Data records:
○ ○ ○ ○
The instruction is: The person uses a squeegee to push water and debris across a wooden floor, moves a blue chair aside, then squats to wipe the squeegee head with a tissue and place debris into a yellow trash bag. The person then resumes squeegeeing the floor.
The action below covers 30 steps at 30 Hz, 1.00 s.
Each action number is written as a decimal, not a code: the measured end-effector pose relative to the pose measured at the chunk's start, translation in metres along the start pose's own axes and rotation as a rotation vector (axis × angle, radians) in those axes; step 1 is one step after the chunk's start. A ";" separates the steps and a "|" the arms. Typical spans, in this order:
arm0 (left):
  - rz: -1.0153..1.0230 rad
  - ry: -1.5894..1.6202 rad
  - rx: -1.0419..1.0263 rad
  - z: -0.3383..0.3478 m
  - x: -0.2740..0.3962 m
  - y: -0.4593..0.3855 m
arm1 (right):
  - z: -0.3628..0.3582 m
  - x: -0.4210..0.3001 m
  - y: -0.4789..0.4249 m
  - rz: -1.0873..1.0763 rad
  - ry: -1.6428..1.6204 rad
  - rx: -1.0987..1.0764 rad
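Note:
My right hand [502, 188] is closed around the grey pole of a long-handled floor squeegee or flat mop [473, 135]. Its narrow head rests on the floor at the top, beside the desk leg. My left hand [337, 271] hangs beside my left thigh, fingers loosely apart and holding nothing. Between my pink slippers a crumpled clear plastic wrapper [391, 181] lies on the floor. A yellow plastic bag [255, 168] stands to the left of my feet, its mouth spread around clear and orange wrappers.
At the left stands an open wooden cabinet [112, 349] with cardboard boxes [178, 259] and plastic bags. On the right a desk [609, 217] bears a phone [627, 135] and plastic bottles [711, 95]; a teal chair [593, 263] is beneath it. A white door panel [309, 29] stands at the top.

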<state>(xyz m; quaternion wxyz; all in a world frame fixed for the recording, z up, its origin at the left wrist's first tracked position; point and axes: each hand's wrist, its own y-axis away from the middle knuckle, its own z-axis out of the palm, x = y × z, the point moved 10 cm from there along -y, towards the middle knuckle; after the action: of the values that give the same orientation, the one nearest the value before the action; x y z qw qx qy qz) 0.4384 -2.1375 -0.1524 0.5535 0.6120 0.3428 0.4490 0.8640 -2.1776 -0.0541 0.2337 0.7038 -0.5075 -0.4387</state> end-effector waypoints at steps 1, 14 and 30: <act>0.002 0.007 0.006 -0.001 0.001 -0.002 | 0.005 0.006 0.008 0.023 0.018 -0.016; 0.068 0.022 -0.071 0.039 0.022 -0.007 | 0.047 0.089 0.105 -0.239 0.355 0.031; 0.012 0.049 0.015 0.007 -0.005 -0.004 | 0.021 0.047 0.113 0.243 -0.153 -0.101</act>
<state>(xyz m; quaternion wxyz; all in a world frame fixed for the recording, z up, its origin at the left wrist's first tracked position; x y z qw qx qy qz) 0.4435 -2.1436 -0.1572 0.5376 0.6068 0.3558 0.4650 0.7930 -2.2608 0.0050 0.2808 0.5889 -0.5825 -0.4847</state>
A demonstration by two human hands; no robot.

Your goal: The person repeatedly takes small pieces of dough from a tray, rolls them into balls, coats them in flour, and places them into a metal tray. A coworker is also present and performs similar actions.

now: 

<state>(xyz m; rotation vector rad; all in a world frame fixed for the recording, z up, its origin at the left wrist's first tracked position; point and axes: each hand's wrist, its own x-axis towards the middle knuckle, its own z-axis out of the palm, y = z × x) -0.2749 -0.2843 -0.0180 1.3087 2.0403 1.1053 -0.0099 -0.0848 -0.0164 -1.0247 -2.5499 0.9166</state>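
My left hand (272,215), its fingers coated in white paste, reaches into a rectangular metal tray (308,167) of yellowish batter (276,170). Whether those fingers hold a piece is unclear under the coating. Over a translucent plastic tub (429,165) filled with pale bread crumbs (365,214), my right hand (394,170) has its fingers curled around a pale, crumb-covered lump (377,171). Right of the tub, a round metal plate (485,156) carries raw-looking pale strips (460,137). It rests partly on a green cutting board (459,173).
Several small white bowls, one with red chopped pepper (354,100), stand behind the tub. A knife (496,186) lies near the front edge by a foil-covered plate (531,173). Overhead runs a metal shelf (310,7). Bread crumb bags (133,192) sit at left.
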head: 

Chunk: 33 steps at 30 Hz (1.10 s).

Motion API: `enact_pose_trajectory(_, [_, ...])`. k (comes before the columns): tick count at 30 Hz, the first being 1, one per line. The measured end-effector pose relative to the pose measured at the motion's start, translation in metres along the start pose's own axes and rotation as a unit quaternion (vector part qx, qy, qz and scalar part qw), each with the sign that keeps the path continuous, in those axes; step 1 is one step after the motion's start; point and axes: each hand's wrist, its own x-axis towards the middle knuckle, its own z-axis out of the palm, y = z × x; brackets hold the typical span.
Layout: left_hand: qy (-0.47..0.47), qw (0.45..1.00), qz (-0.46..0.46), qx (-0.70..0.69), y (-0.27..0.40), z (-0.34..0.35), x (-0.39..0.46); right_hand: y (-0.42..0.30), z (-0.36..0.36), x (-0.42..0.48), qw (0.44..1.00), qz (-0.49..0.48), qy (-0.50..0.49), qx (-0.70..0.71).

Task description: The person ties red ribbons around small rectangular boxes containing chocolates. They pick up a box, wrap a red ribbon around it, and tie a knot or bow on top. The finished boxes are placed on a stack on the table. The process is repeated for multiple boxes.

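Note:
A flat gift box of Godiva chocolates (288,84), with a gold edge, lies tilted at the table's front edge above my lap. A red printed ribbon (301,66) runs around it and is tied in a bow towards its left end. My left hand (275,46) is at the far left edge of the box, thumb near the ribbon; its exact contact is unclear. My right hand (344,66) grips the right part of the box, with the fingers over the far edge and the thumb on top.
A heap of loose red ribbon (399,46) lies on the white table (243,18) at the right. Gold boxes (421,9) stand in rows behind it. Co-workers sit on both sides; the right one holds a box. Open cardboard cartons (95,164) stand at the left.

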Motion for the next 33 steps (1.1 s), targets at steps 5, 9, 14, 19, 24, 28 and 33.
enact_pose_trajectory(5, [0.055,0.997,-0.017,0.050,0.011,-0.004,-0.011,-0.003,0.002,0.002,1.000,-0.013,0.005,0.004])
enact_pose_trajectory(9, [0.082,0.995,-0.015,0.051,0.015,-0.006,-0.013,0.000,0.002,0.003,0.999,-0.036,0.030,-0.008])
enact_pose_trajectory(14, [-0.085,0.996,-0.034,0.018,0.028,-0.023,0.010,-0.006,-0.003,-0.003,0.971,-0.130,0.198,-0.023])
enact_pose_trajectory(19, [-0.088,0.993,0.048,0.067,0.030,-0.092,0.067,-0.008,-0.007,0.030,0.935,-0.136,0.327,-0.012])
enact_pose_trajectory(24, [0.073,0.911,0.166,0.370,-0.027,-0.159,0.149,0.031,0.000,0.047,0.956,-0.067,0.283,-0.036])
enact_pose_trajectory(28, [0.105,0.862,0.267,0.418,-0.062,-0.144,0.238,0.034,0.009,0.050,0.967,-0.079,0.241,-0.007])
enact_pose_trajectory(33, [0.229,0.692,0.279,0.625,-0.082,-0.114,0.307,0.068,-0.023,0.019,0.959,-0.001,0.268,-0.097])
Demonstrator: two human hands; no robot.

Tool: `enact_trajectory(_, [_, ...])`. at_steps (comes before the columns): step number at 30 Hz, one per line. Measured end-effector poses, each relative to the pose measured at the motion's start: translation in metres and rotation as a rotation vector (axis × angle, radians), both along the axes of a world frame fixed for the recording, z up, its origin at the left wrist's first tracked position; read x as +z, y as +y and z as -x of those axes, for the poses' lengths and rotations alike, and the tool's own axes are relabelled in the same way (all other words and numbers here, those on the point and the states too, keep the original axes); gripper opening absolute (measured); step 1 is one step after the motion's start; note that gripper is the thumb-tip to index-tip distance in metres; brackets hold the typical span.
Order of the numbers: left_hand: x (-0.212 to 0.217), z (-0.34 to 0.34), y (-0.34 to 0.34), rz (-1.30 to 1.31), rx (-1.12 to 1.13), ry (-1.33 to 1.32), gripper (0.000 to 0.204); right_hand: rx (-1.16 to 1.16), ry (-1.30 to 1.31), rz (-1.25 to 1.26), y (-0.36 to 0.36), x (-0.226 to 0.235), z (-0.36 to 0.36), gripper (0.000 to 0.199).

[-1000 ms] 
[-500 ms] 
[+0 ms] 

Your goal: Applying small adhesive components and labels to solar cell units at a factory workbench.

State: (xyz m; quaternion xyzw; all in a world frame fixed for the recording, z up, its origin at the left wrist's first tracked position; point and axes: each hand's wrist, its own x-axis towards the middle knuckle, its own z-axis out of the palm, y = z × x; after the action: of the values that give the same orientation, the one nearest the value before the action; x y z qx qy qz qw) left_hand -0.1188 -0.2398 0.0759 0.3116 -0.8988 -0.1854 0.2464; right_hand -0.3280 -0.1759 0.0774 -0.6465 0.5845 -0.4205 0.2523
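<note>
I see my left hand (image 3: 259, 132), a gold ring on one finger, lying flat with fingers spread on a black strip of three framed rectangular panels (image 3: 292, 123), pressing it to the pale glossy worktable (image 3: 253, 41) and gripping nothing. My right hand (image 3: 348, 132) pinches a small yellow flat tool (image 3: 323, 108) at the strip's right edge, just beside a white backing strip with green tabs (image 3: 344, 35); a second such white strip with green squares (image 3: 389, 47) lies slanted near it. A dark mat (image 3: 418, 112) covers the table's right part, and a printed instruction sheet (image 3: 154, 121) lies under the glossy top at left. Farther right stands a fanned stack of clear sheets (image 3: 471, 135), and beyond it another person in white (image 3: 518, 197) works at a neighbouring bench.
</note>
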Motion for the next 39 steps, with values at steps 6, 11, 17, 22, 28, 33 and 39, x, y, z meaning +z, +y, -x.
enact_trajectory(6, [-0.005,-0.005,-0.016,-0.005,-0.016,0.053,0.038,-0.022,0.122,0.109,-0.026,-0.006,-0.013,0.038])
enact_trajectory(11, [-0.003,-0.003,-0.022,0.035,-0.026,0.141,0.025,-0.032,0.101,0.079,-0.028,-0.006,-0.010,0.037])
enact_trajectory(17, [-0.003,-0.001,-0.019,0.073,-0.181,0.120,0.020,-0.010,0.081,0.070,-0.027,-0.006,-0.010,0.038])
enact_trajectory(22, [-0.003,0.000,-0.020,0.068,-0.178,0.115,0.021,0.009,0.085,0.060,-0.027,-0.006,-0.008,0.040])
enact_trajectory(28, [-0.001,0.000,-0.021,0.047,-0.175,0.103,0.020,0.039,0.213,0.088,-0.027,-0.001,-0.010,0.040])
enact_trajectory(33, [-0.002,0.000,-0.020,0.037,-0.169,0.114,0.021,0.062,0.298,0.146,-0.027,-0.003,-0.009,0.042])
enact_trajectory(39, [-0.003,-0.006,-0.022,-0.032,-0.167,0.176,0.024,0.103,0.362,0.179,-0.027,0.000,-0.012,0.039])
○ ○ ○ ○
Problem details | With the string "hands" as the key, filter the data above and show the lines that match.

Result below |
A demonstration by two human hands; no robot.
Demonstrator: two human hands; no robot.

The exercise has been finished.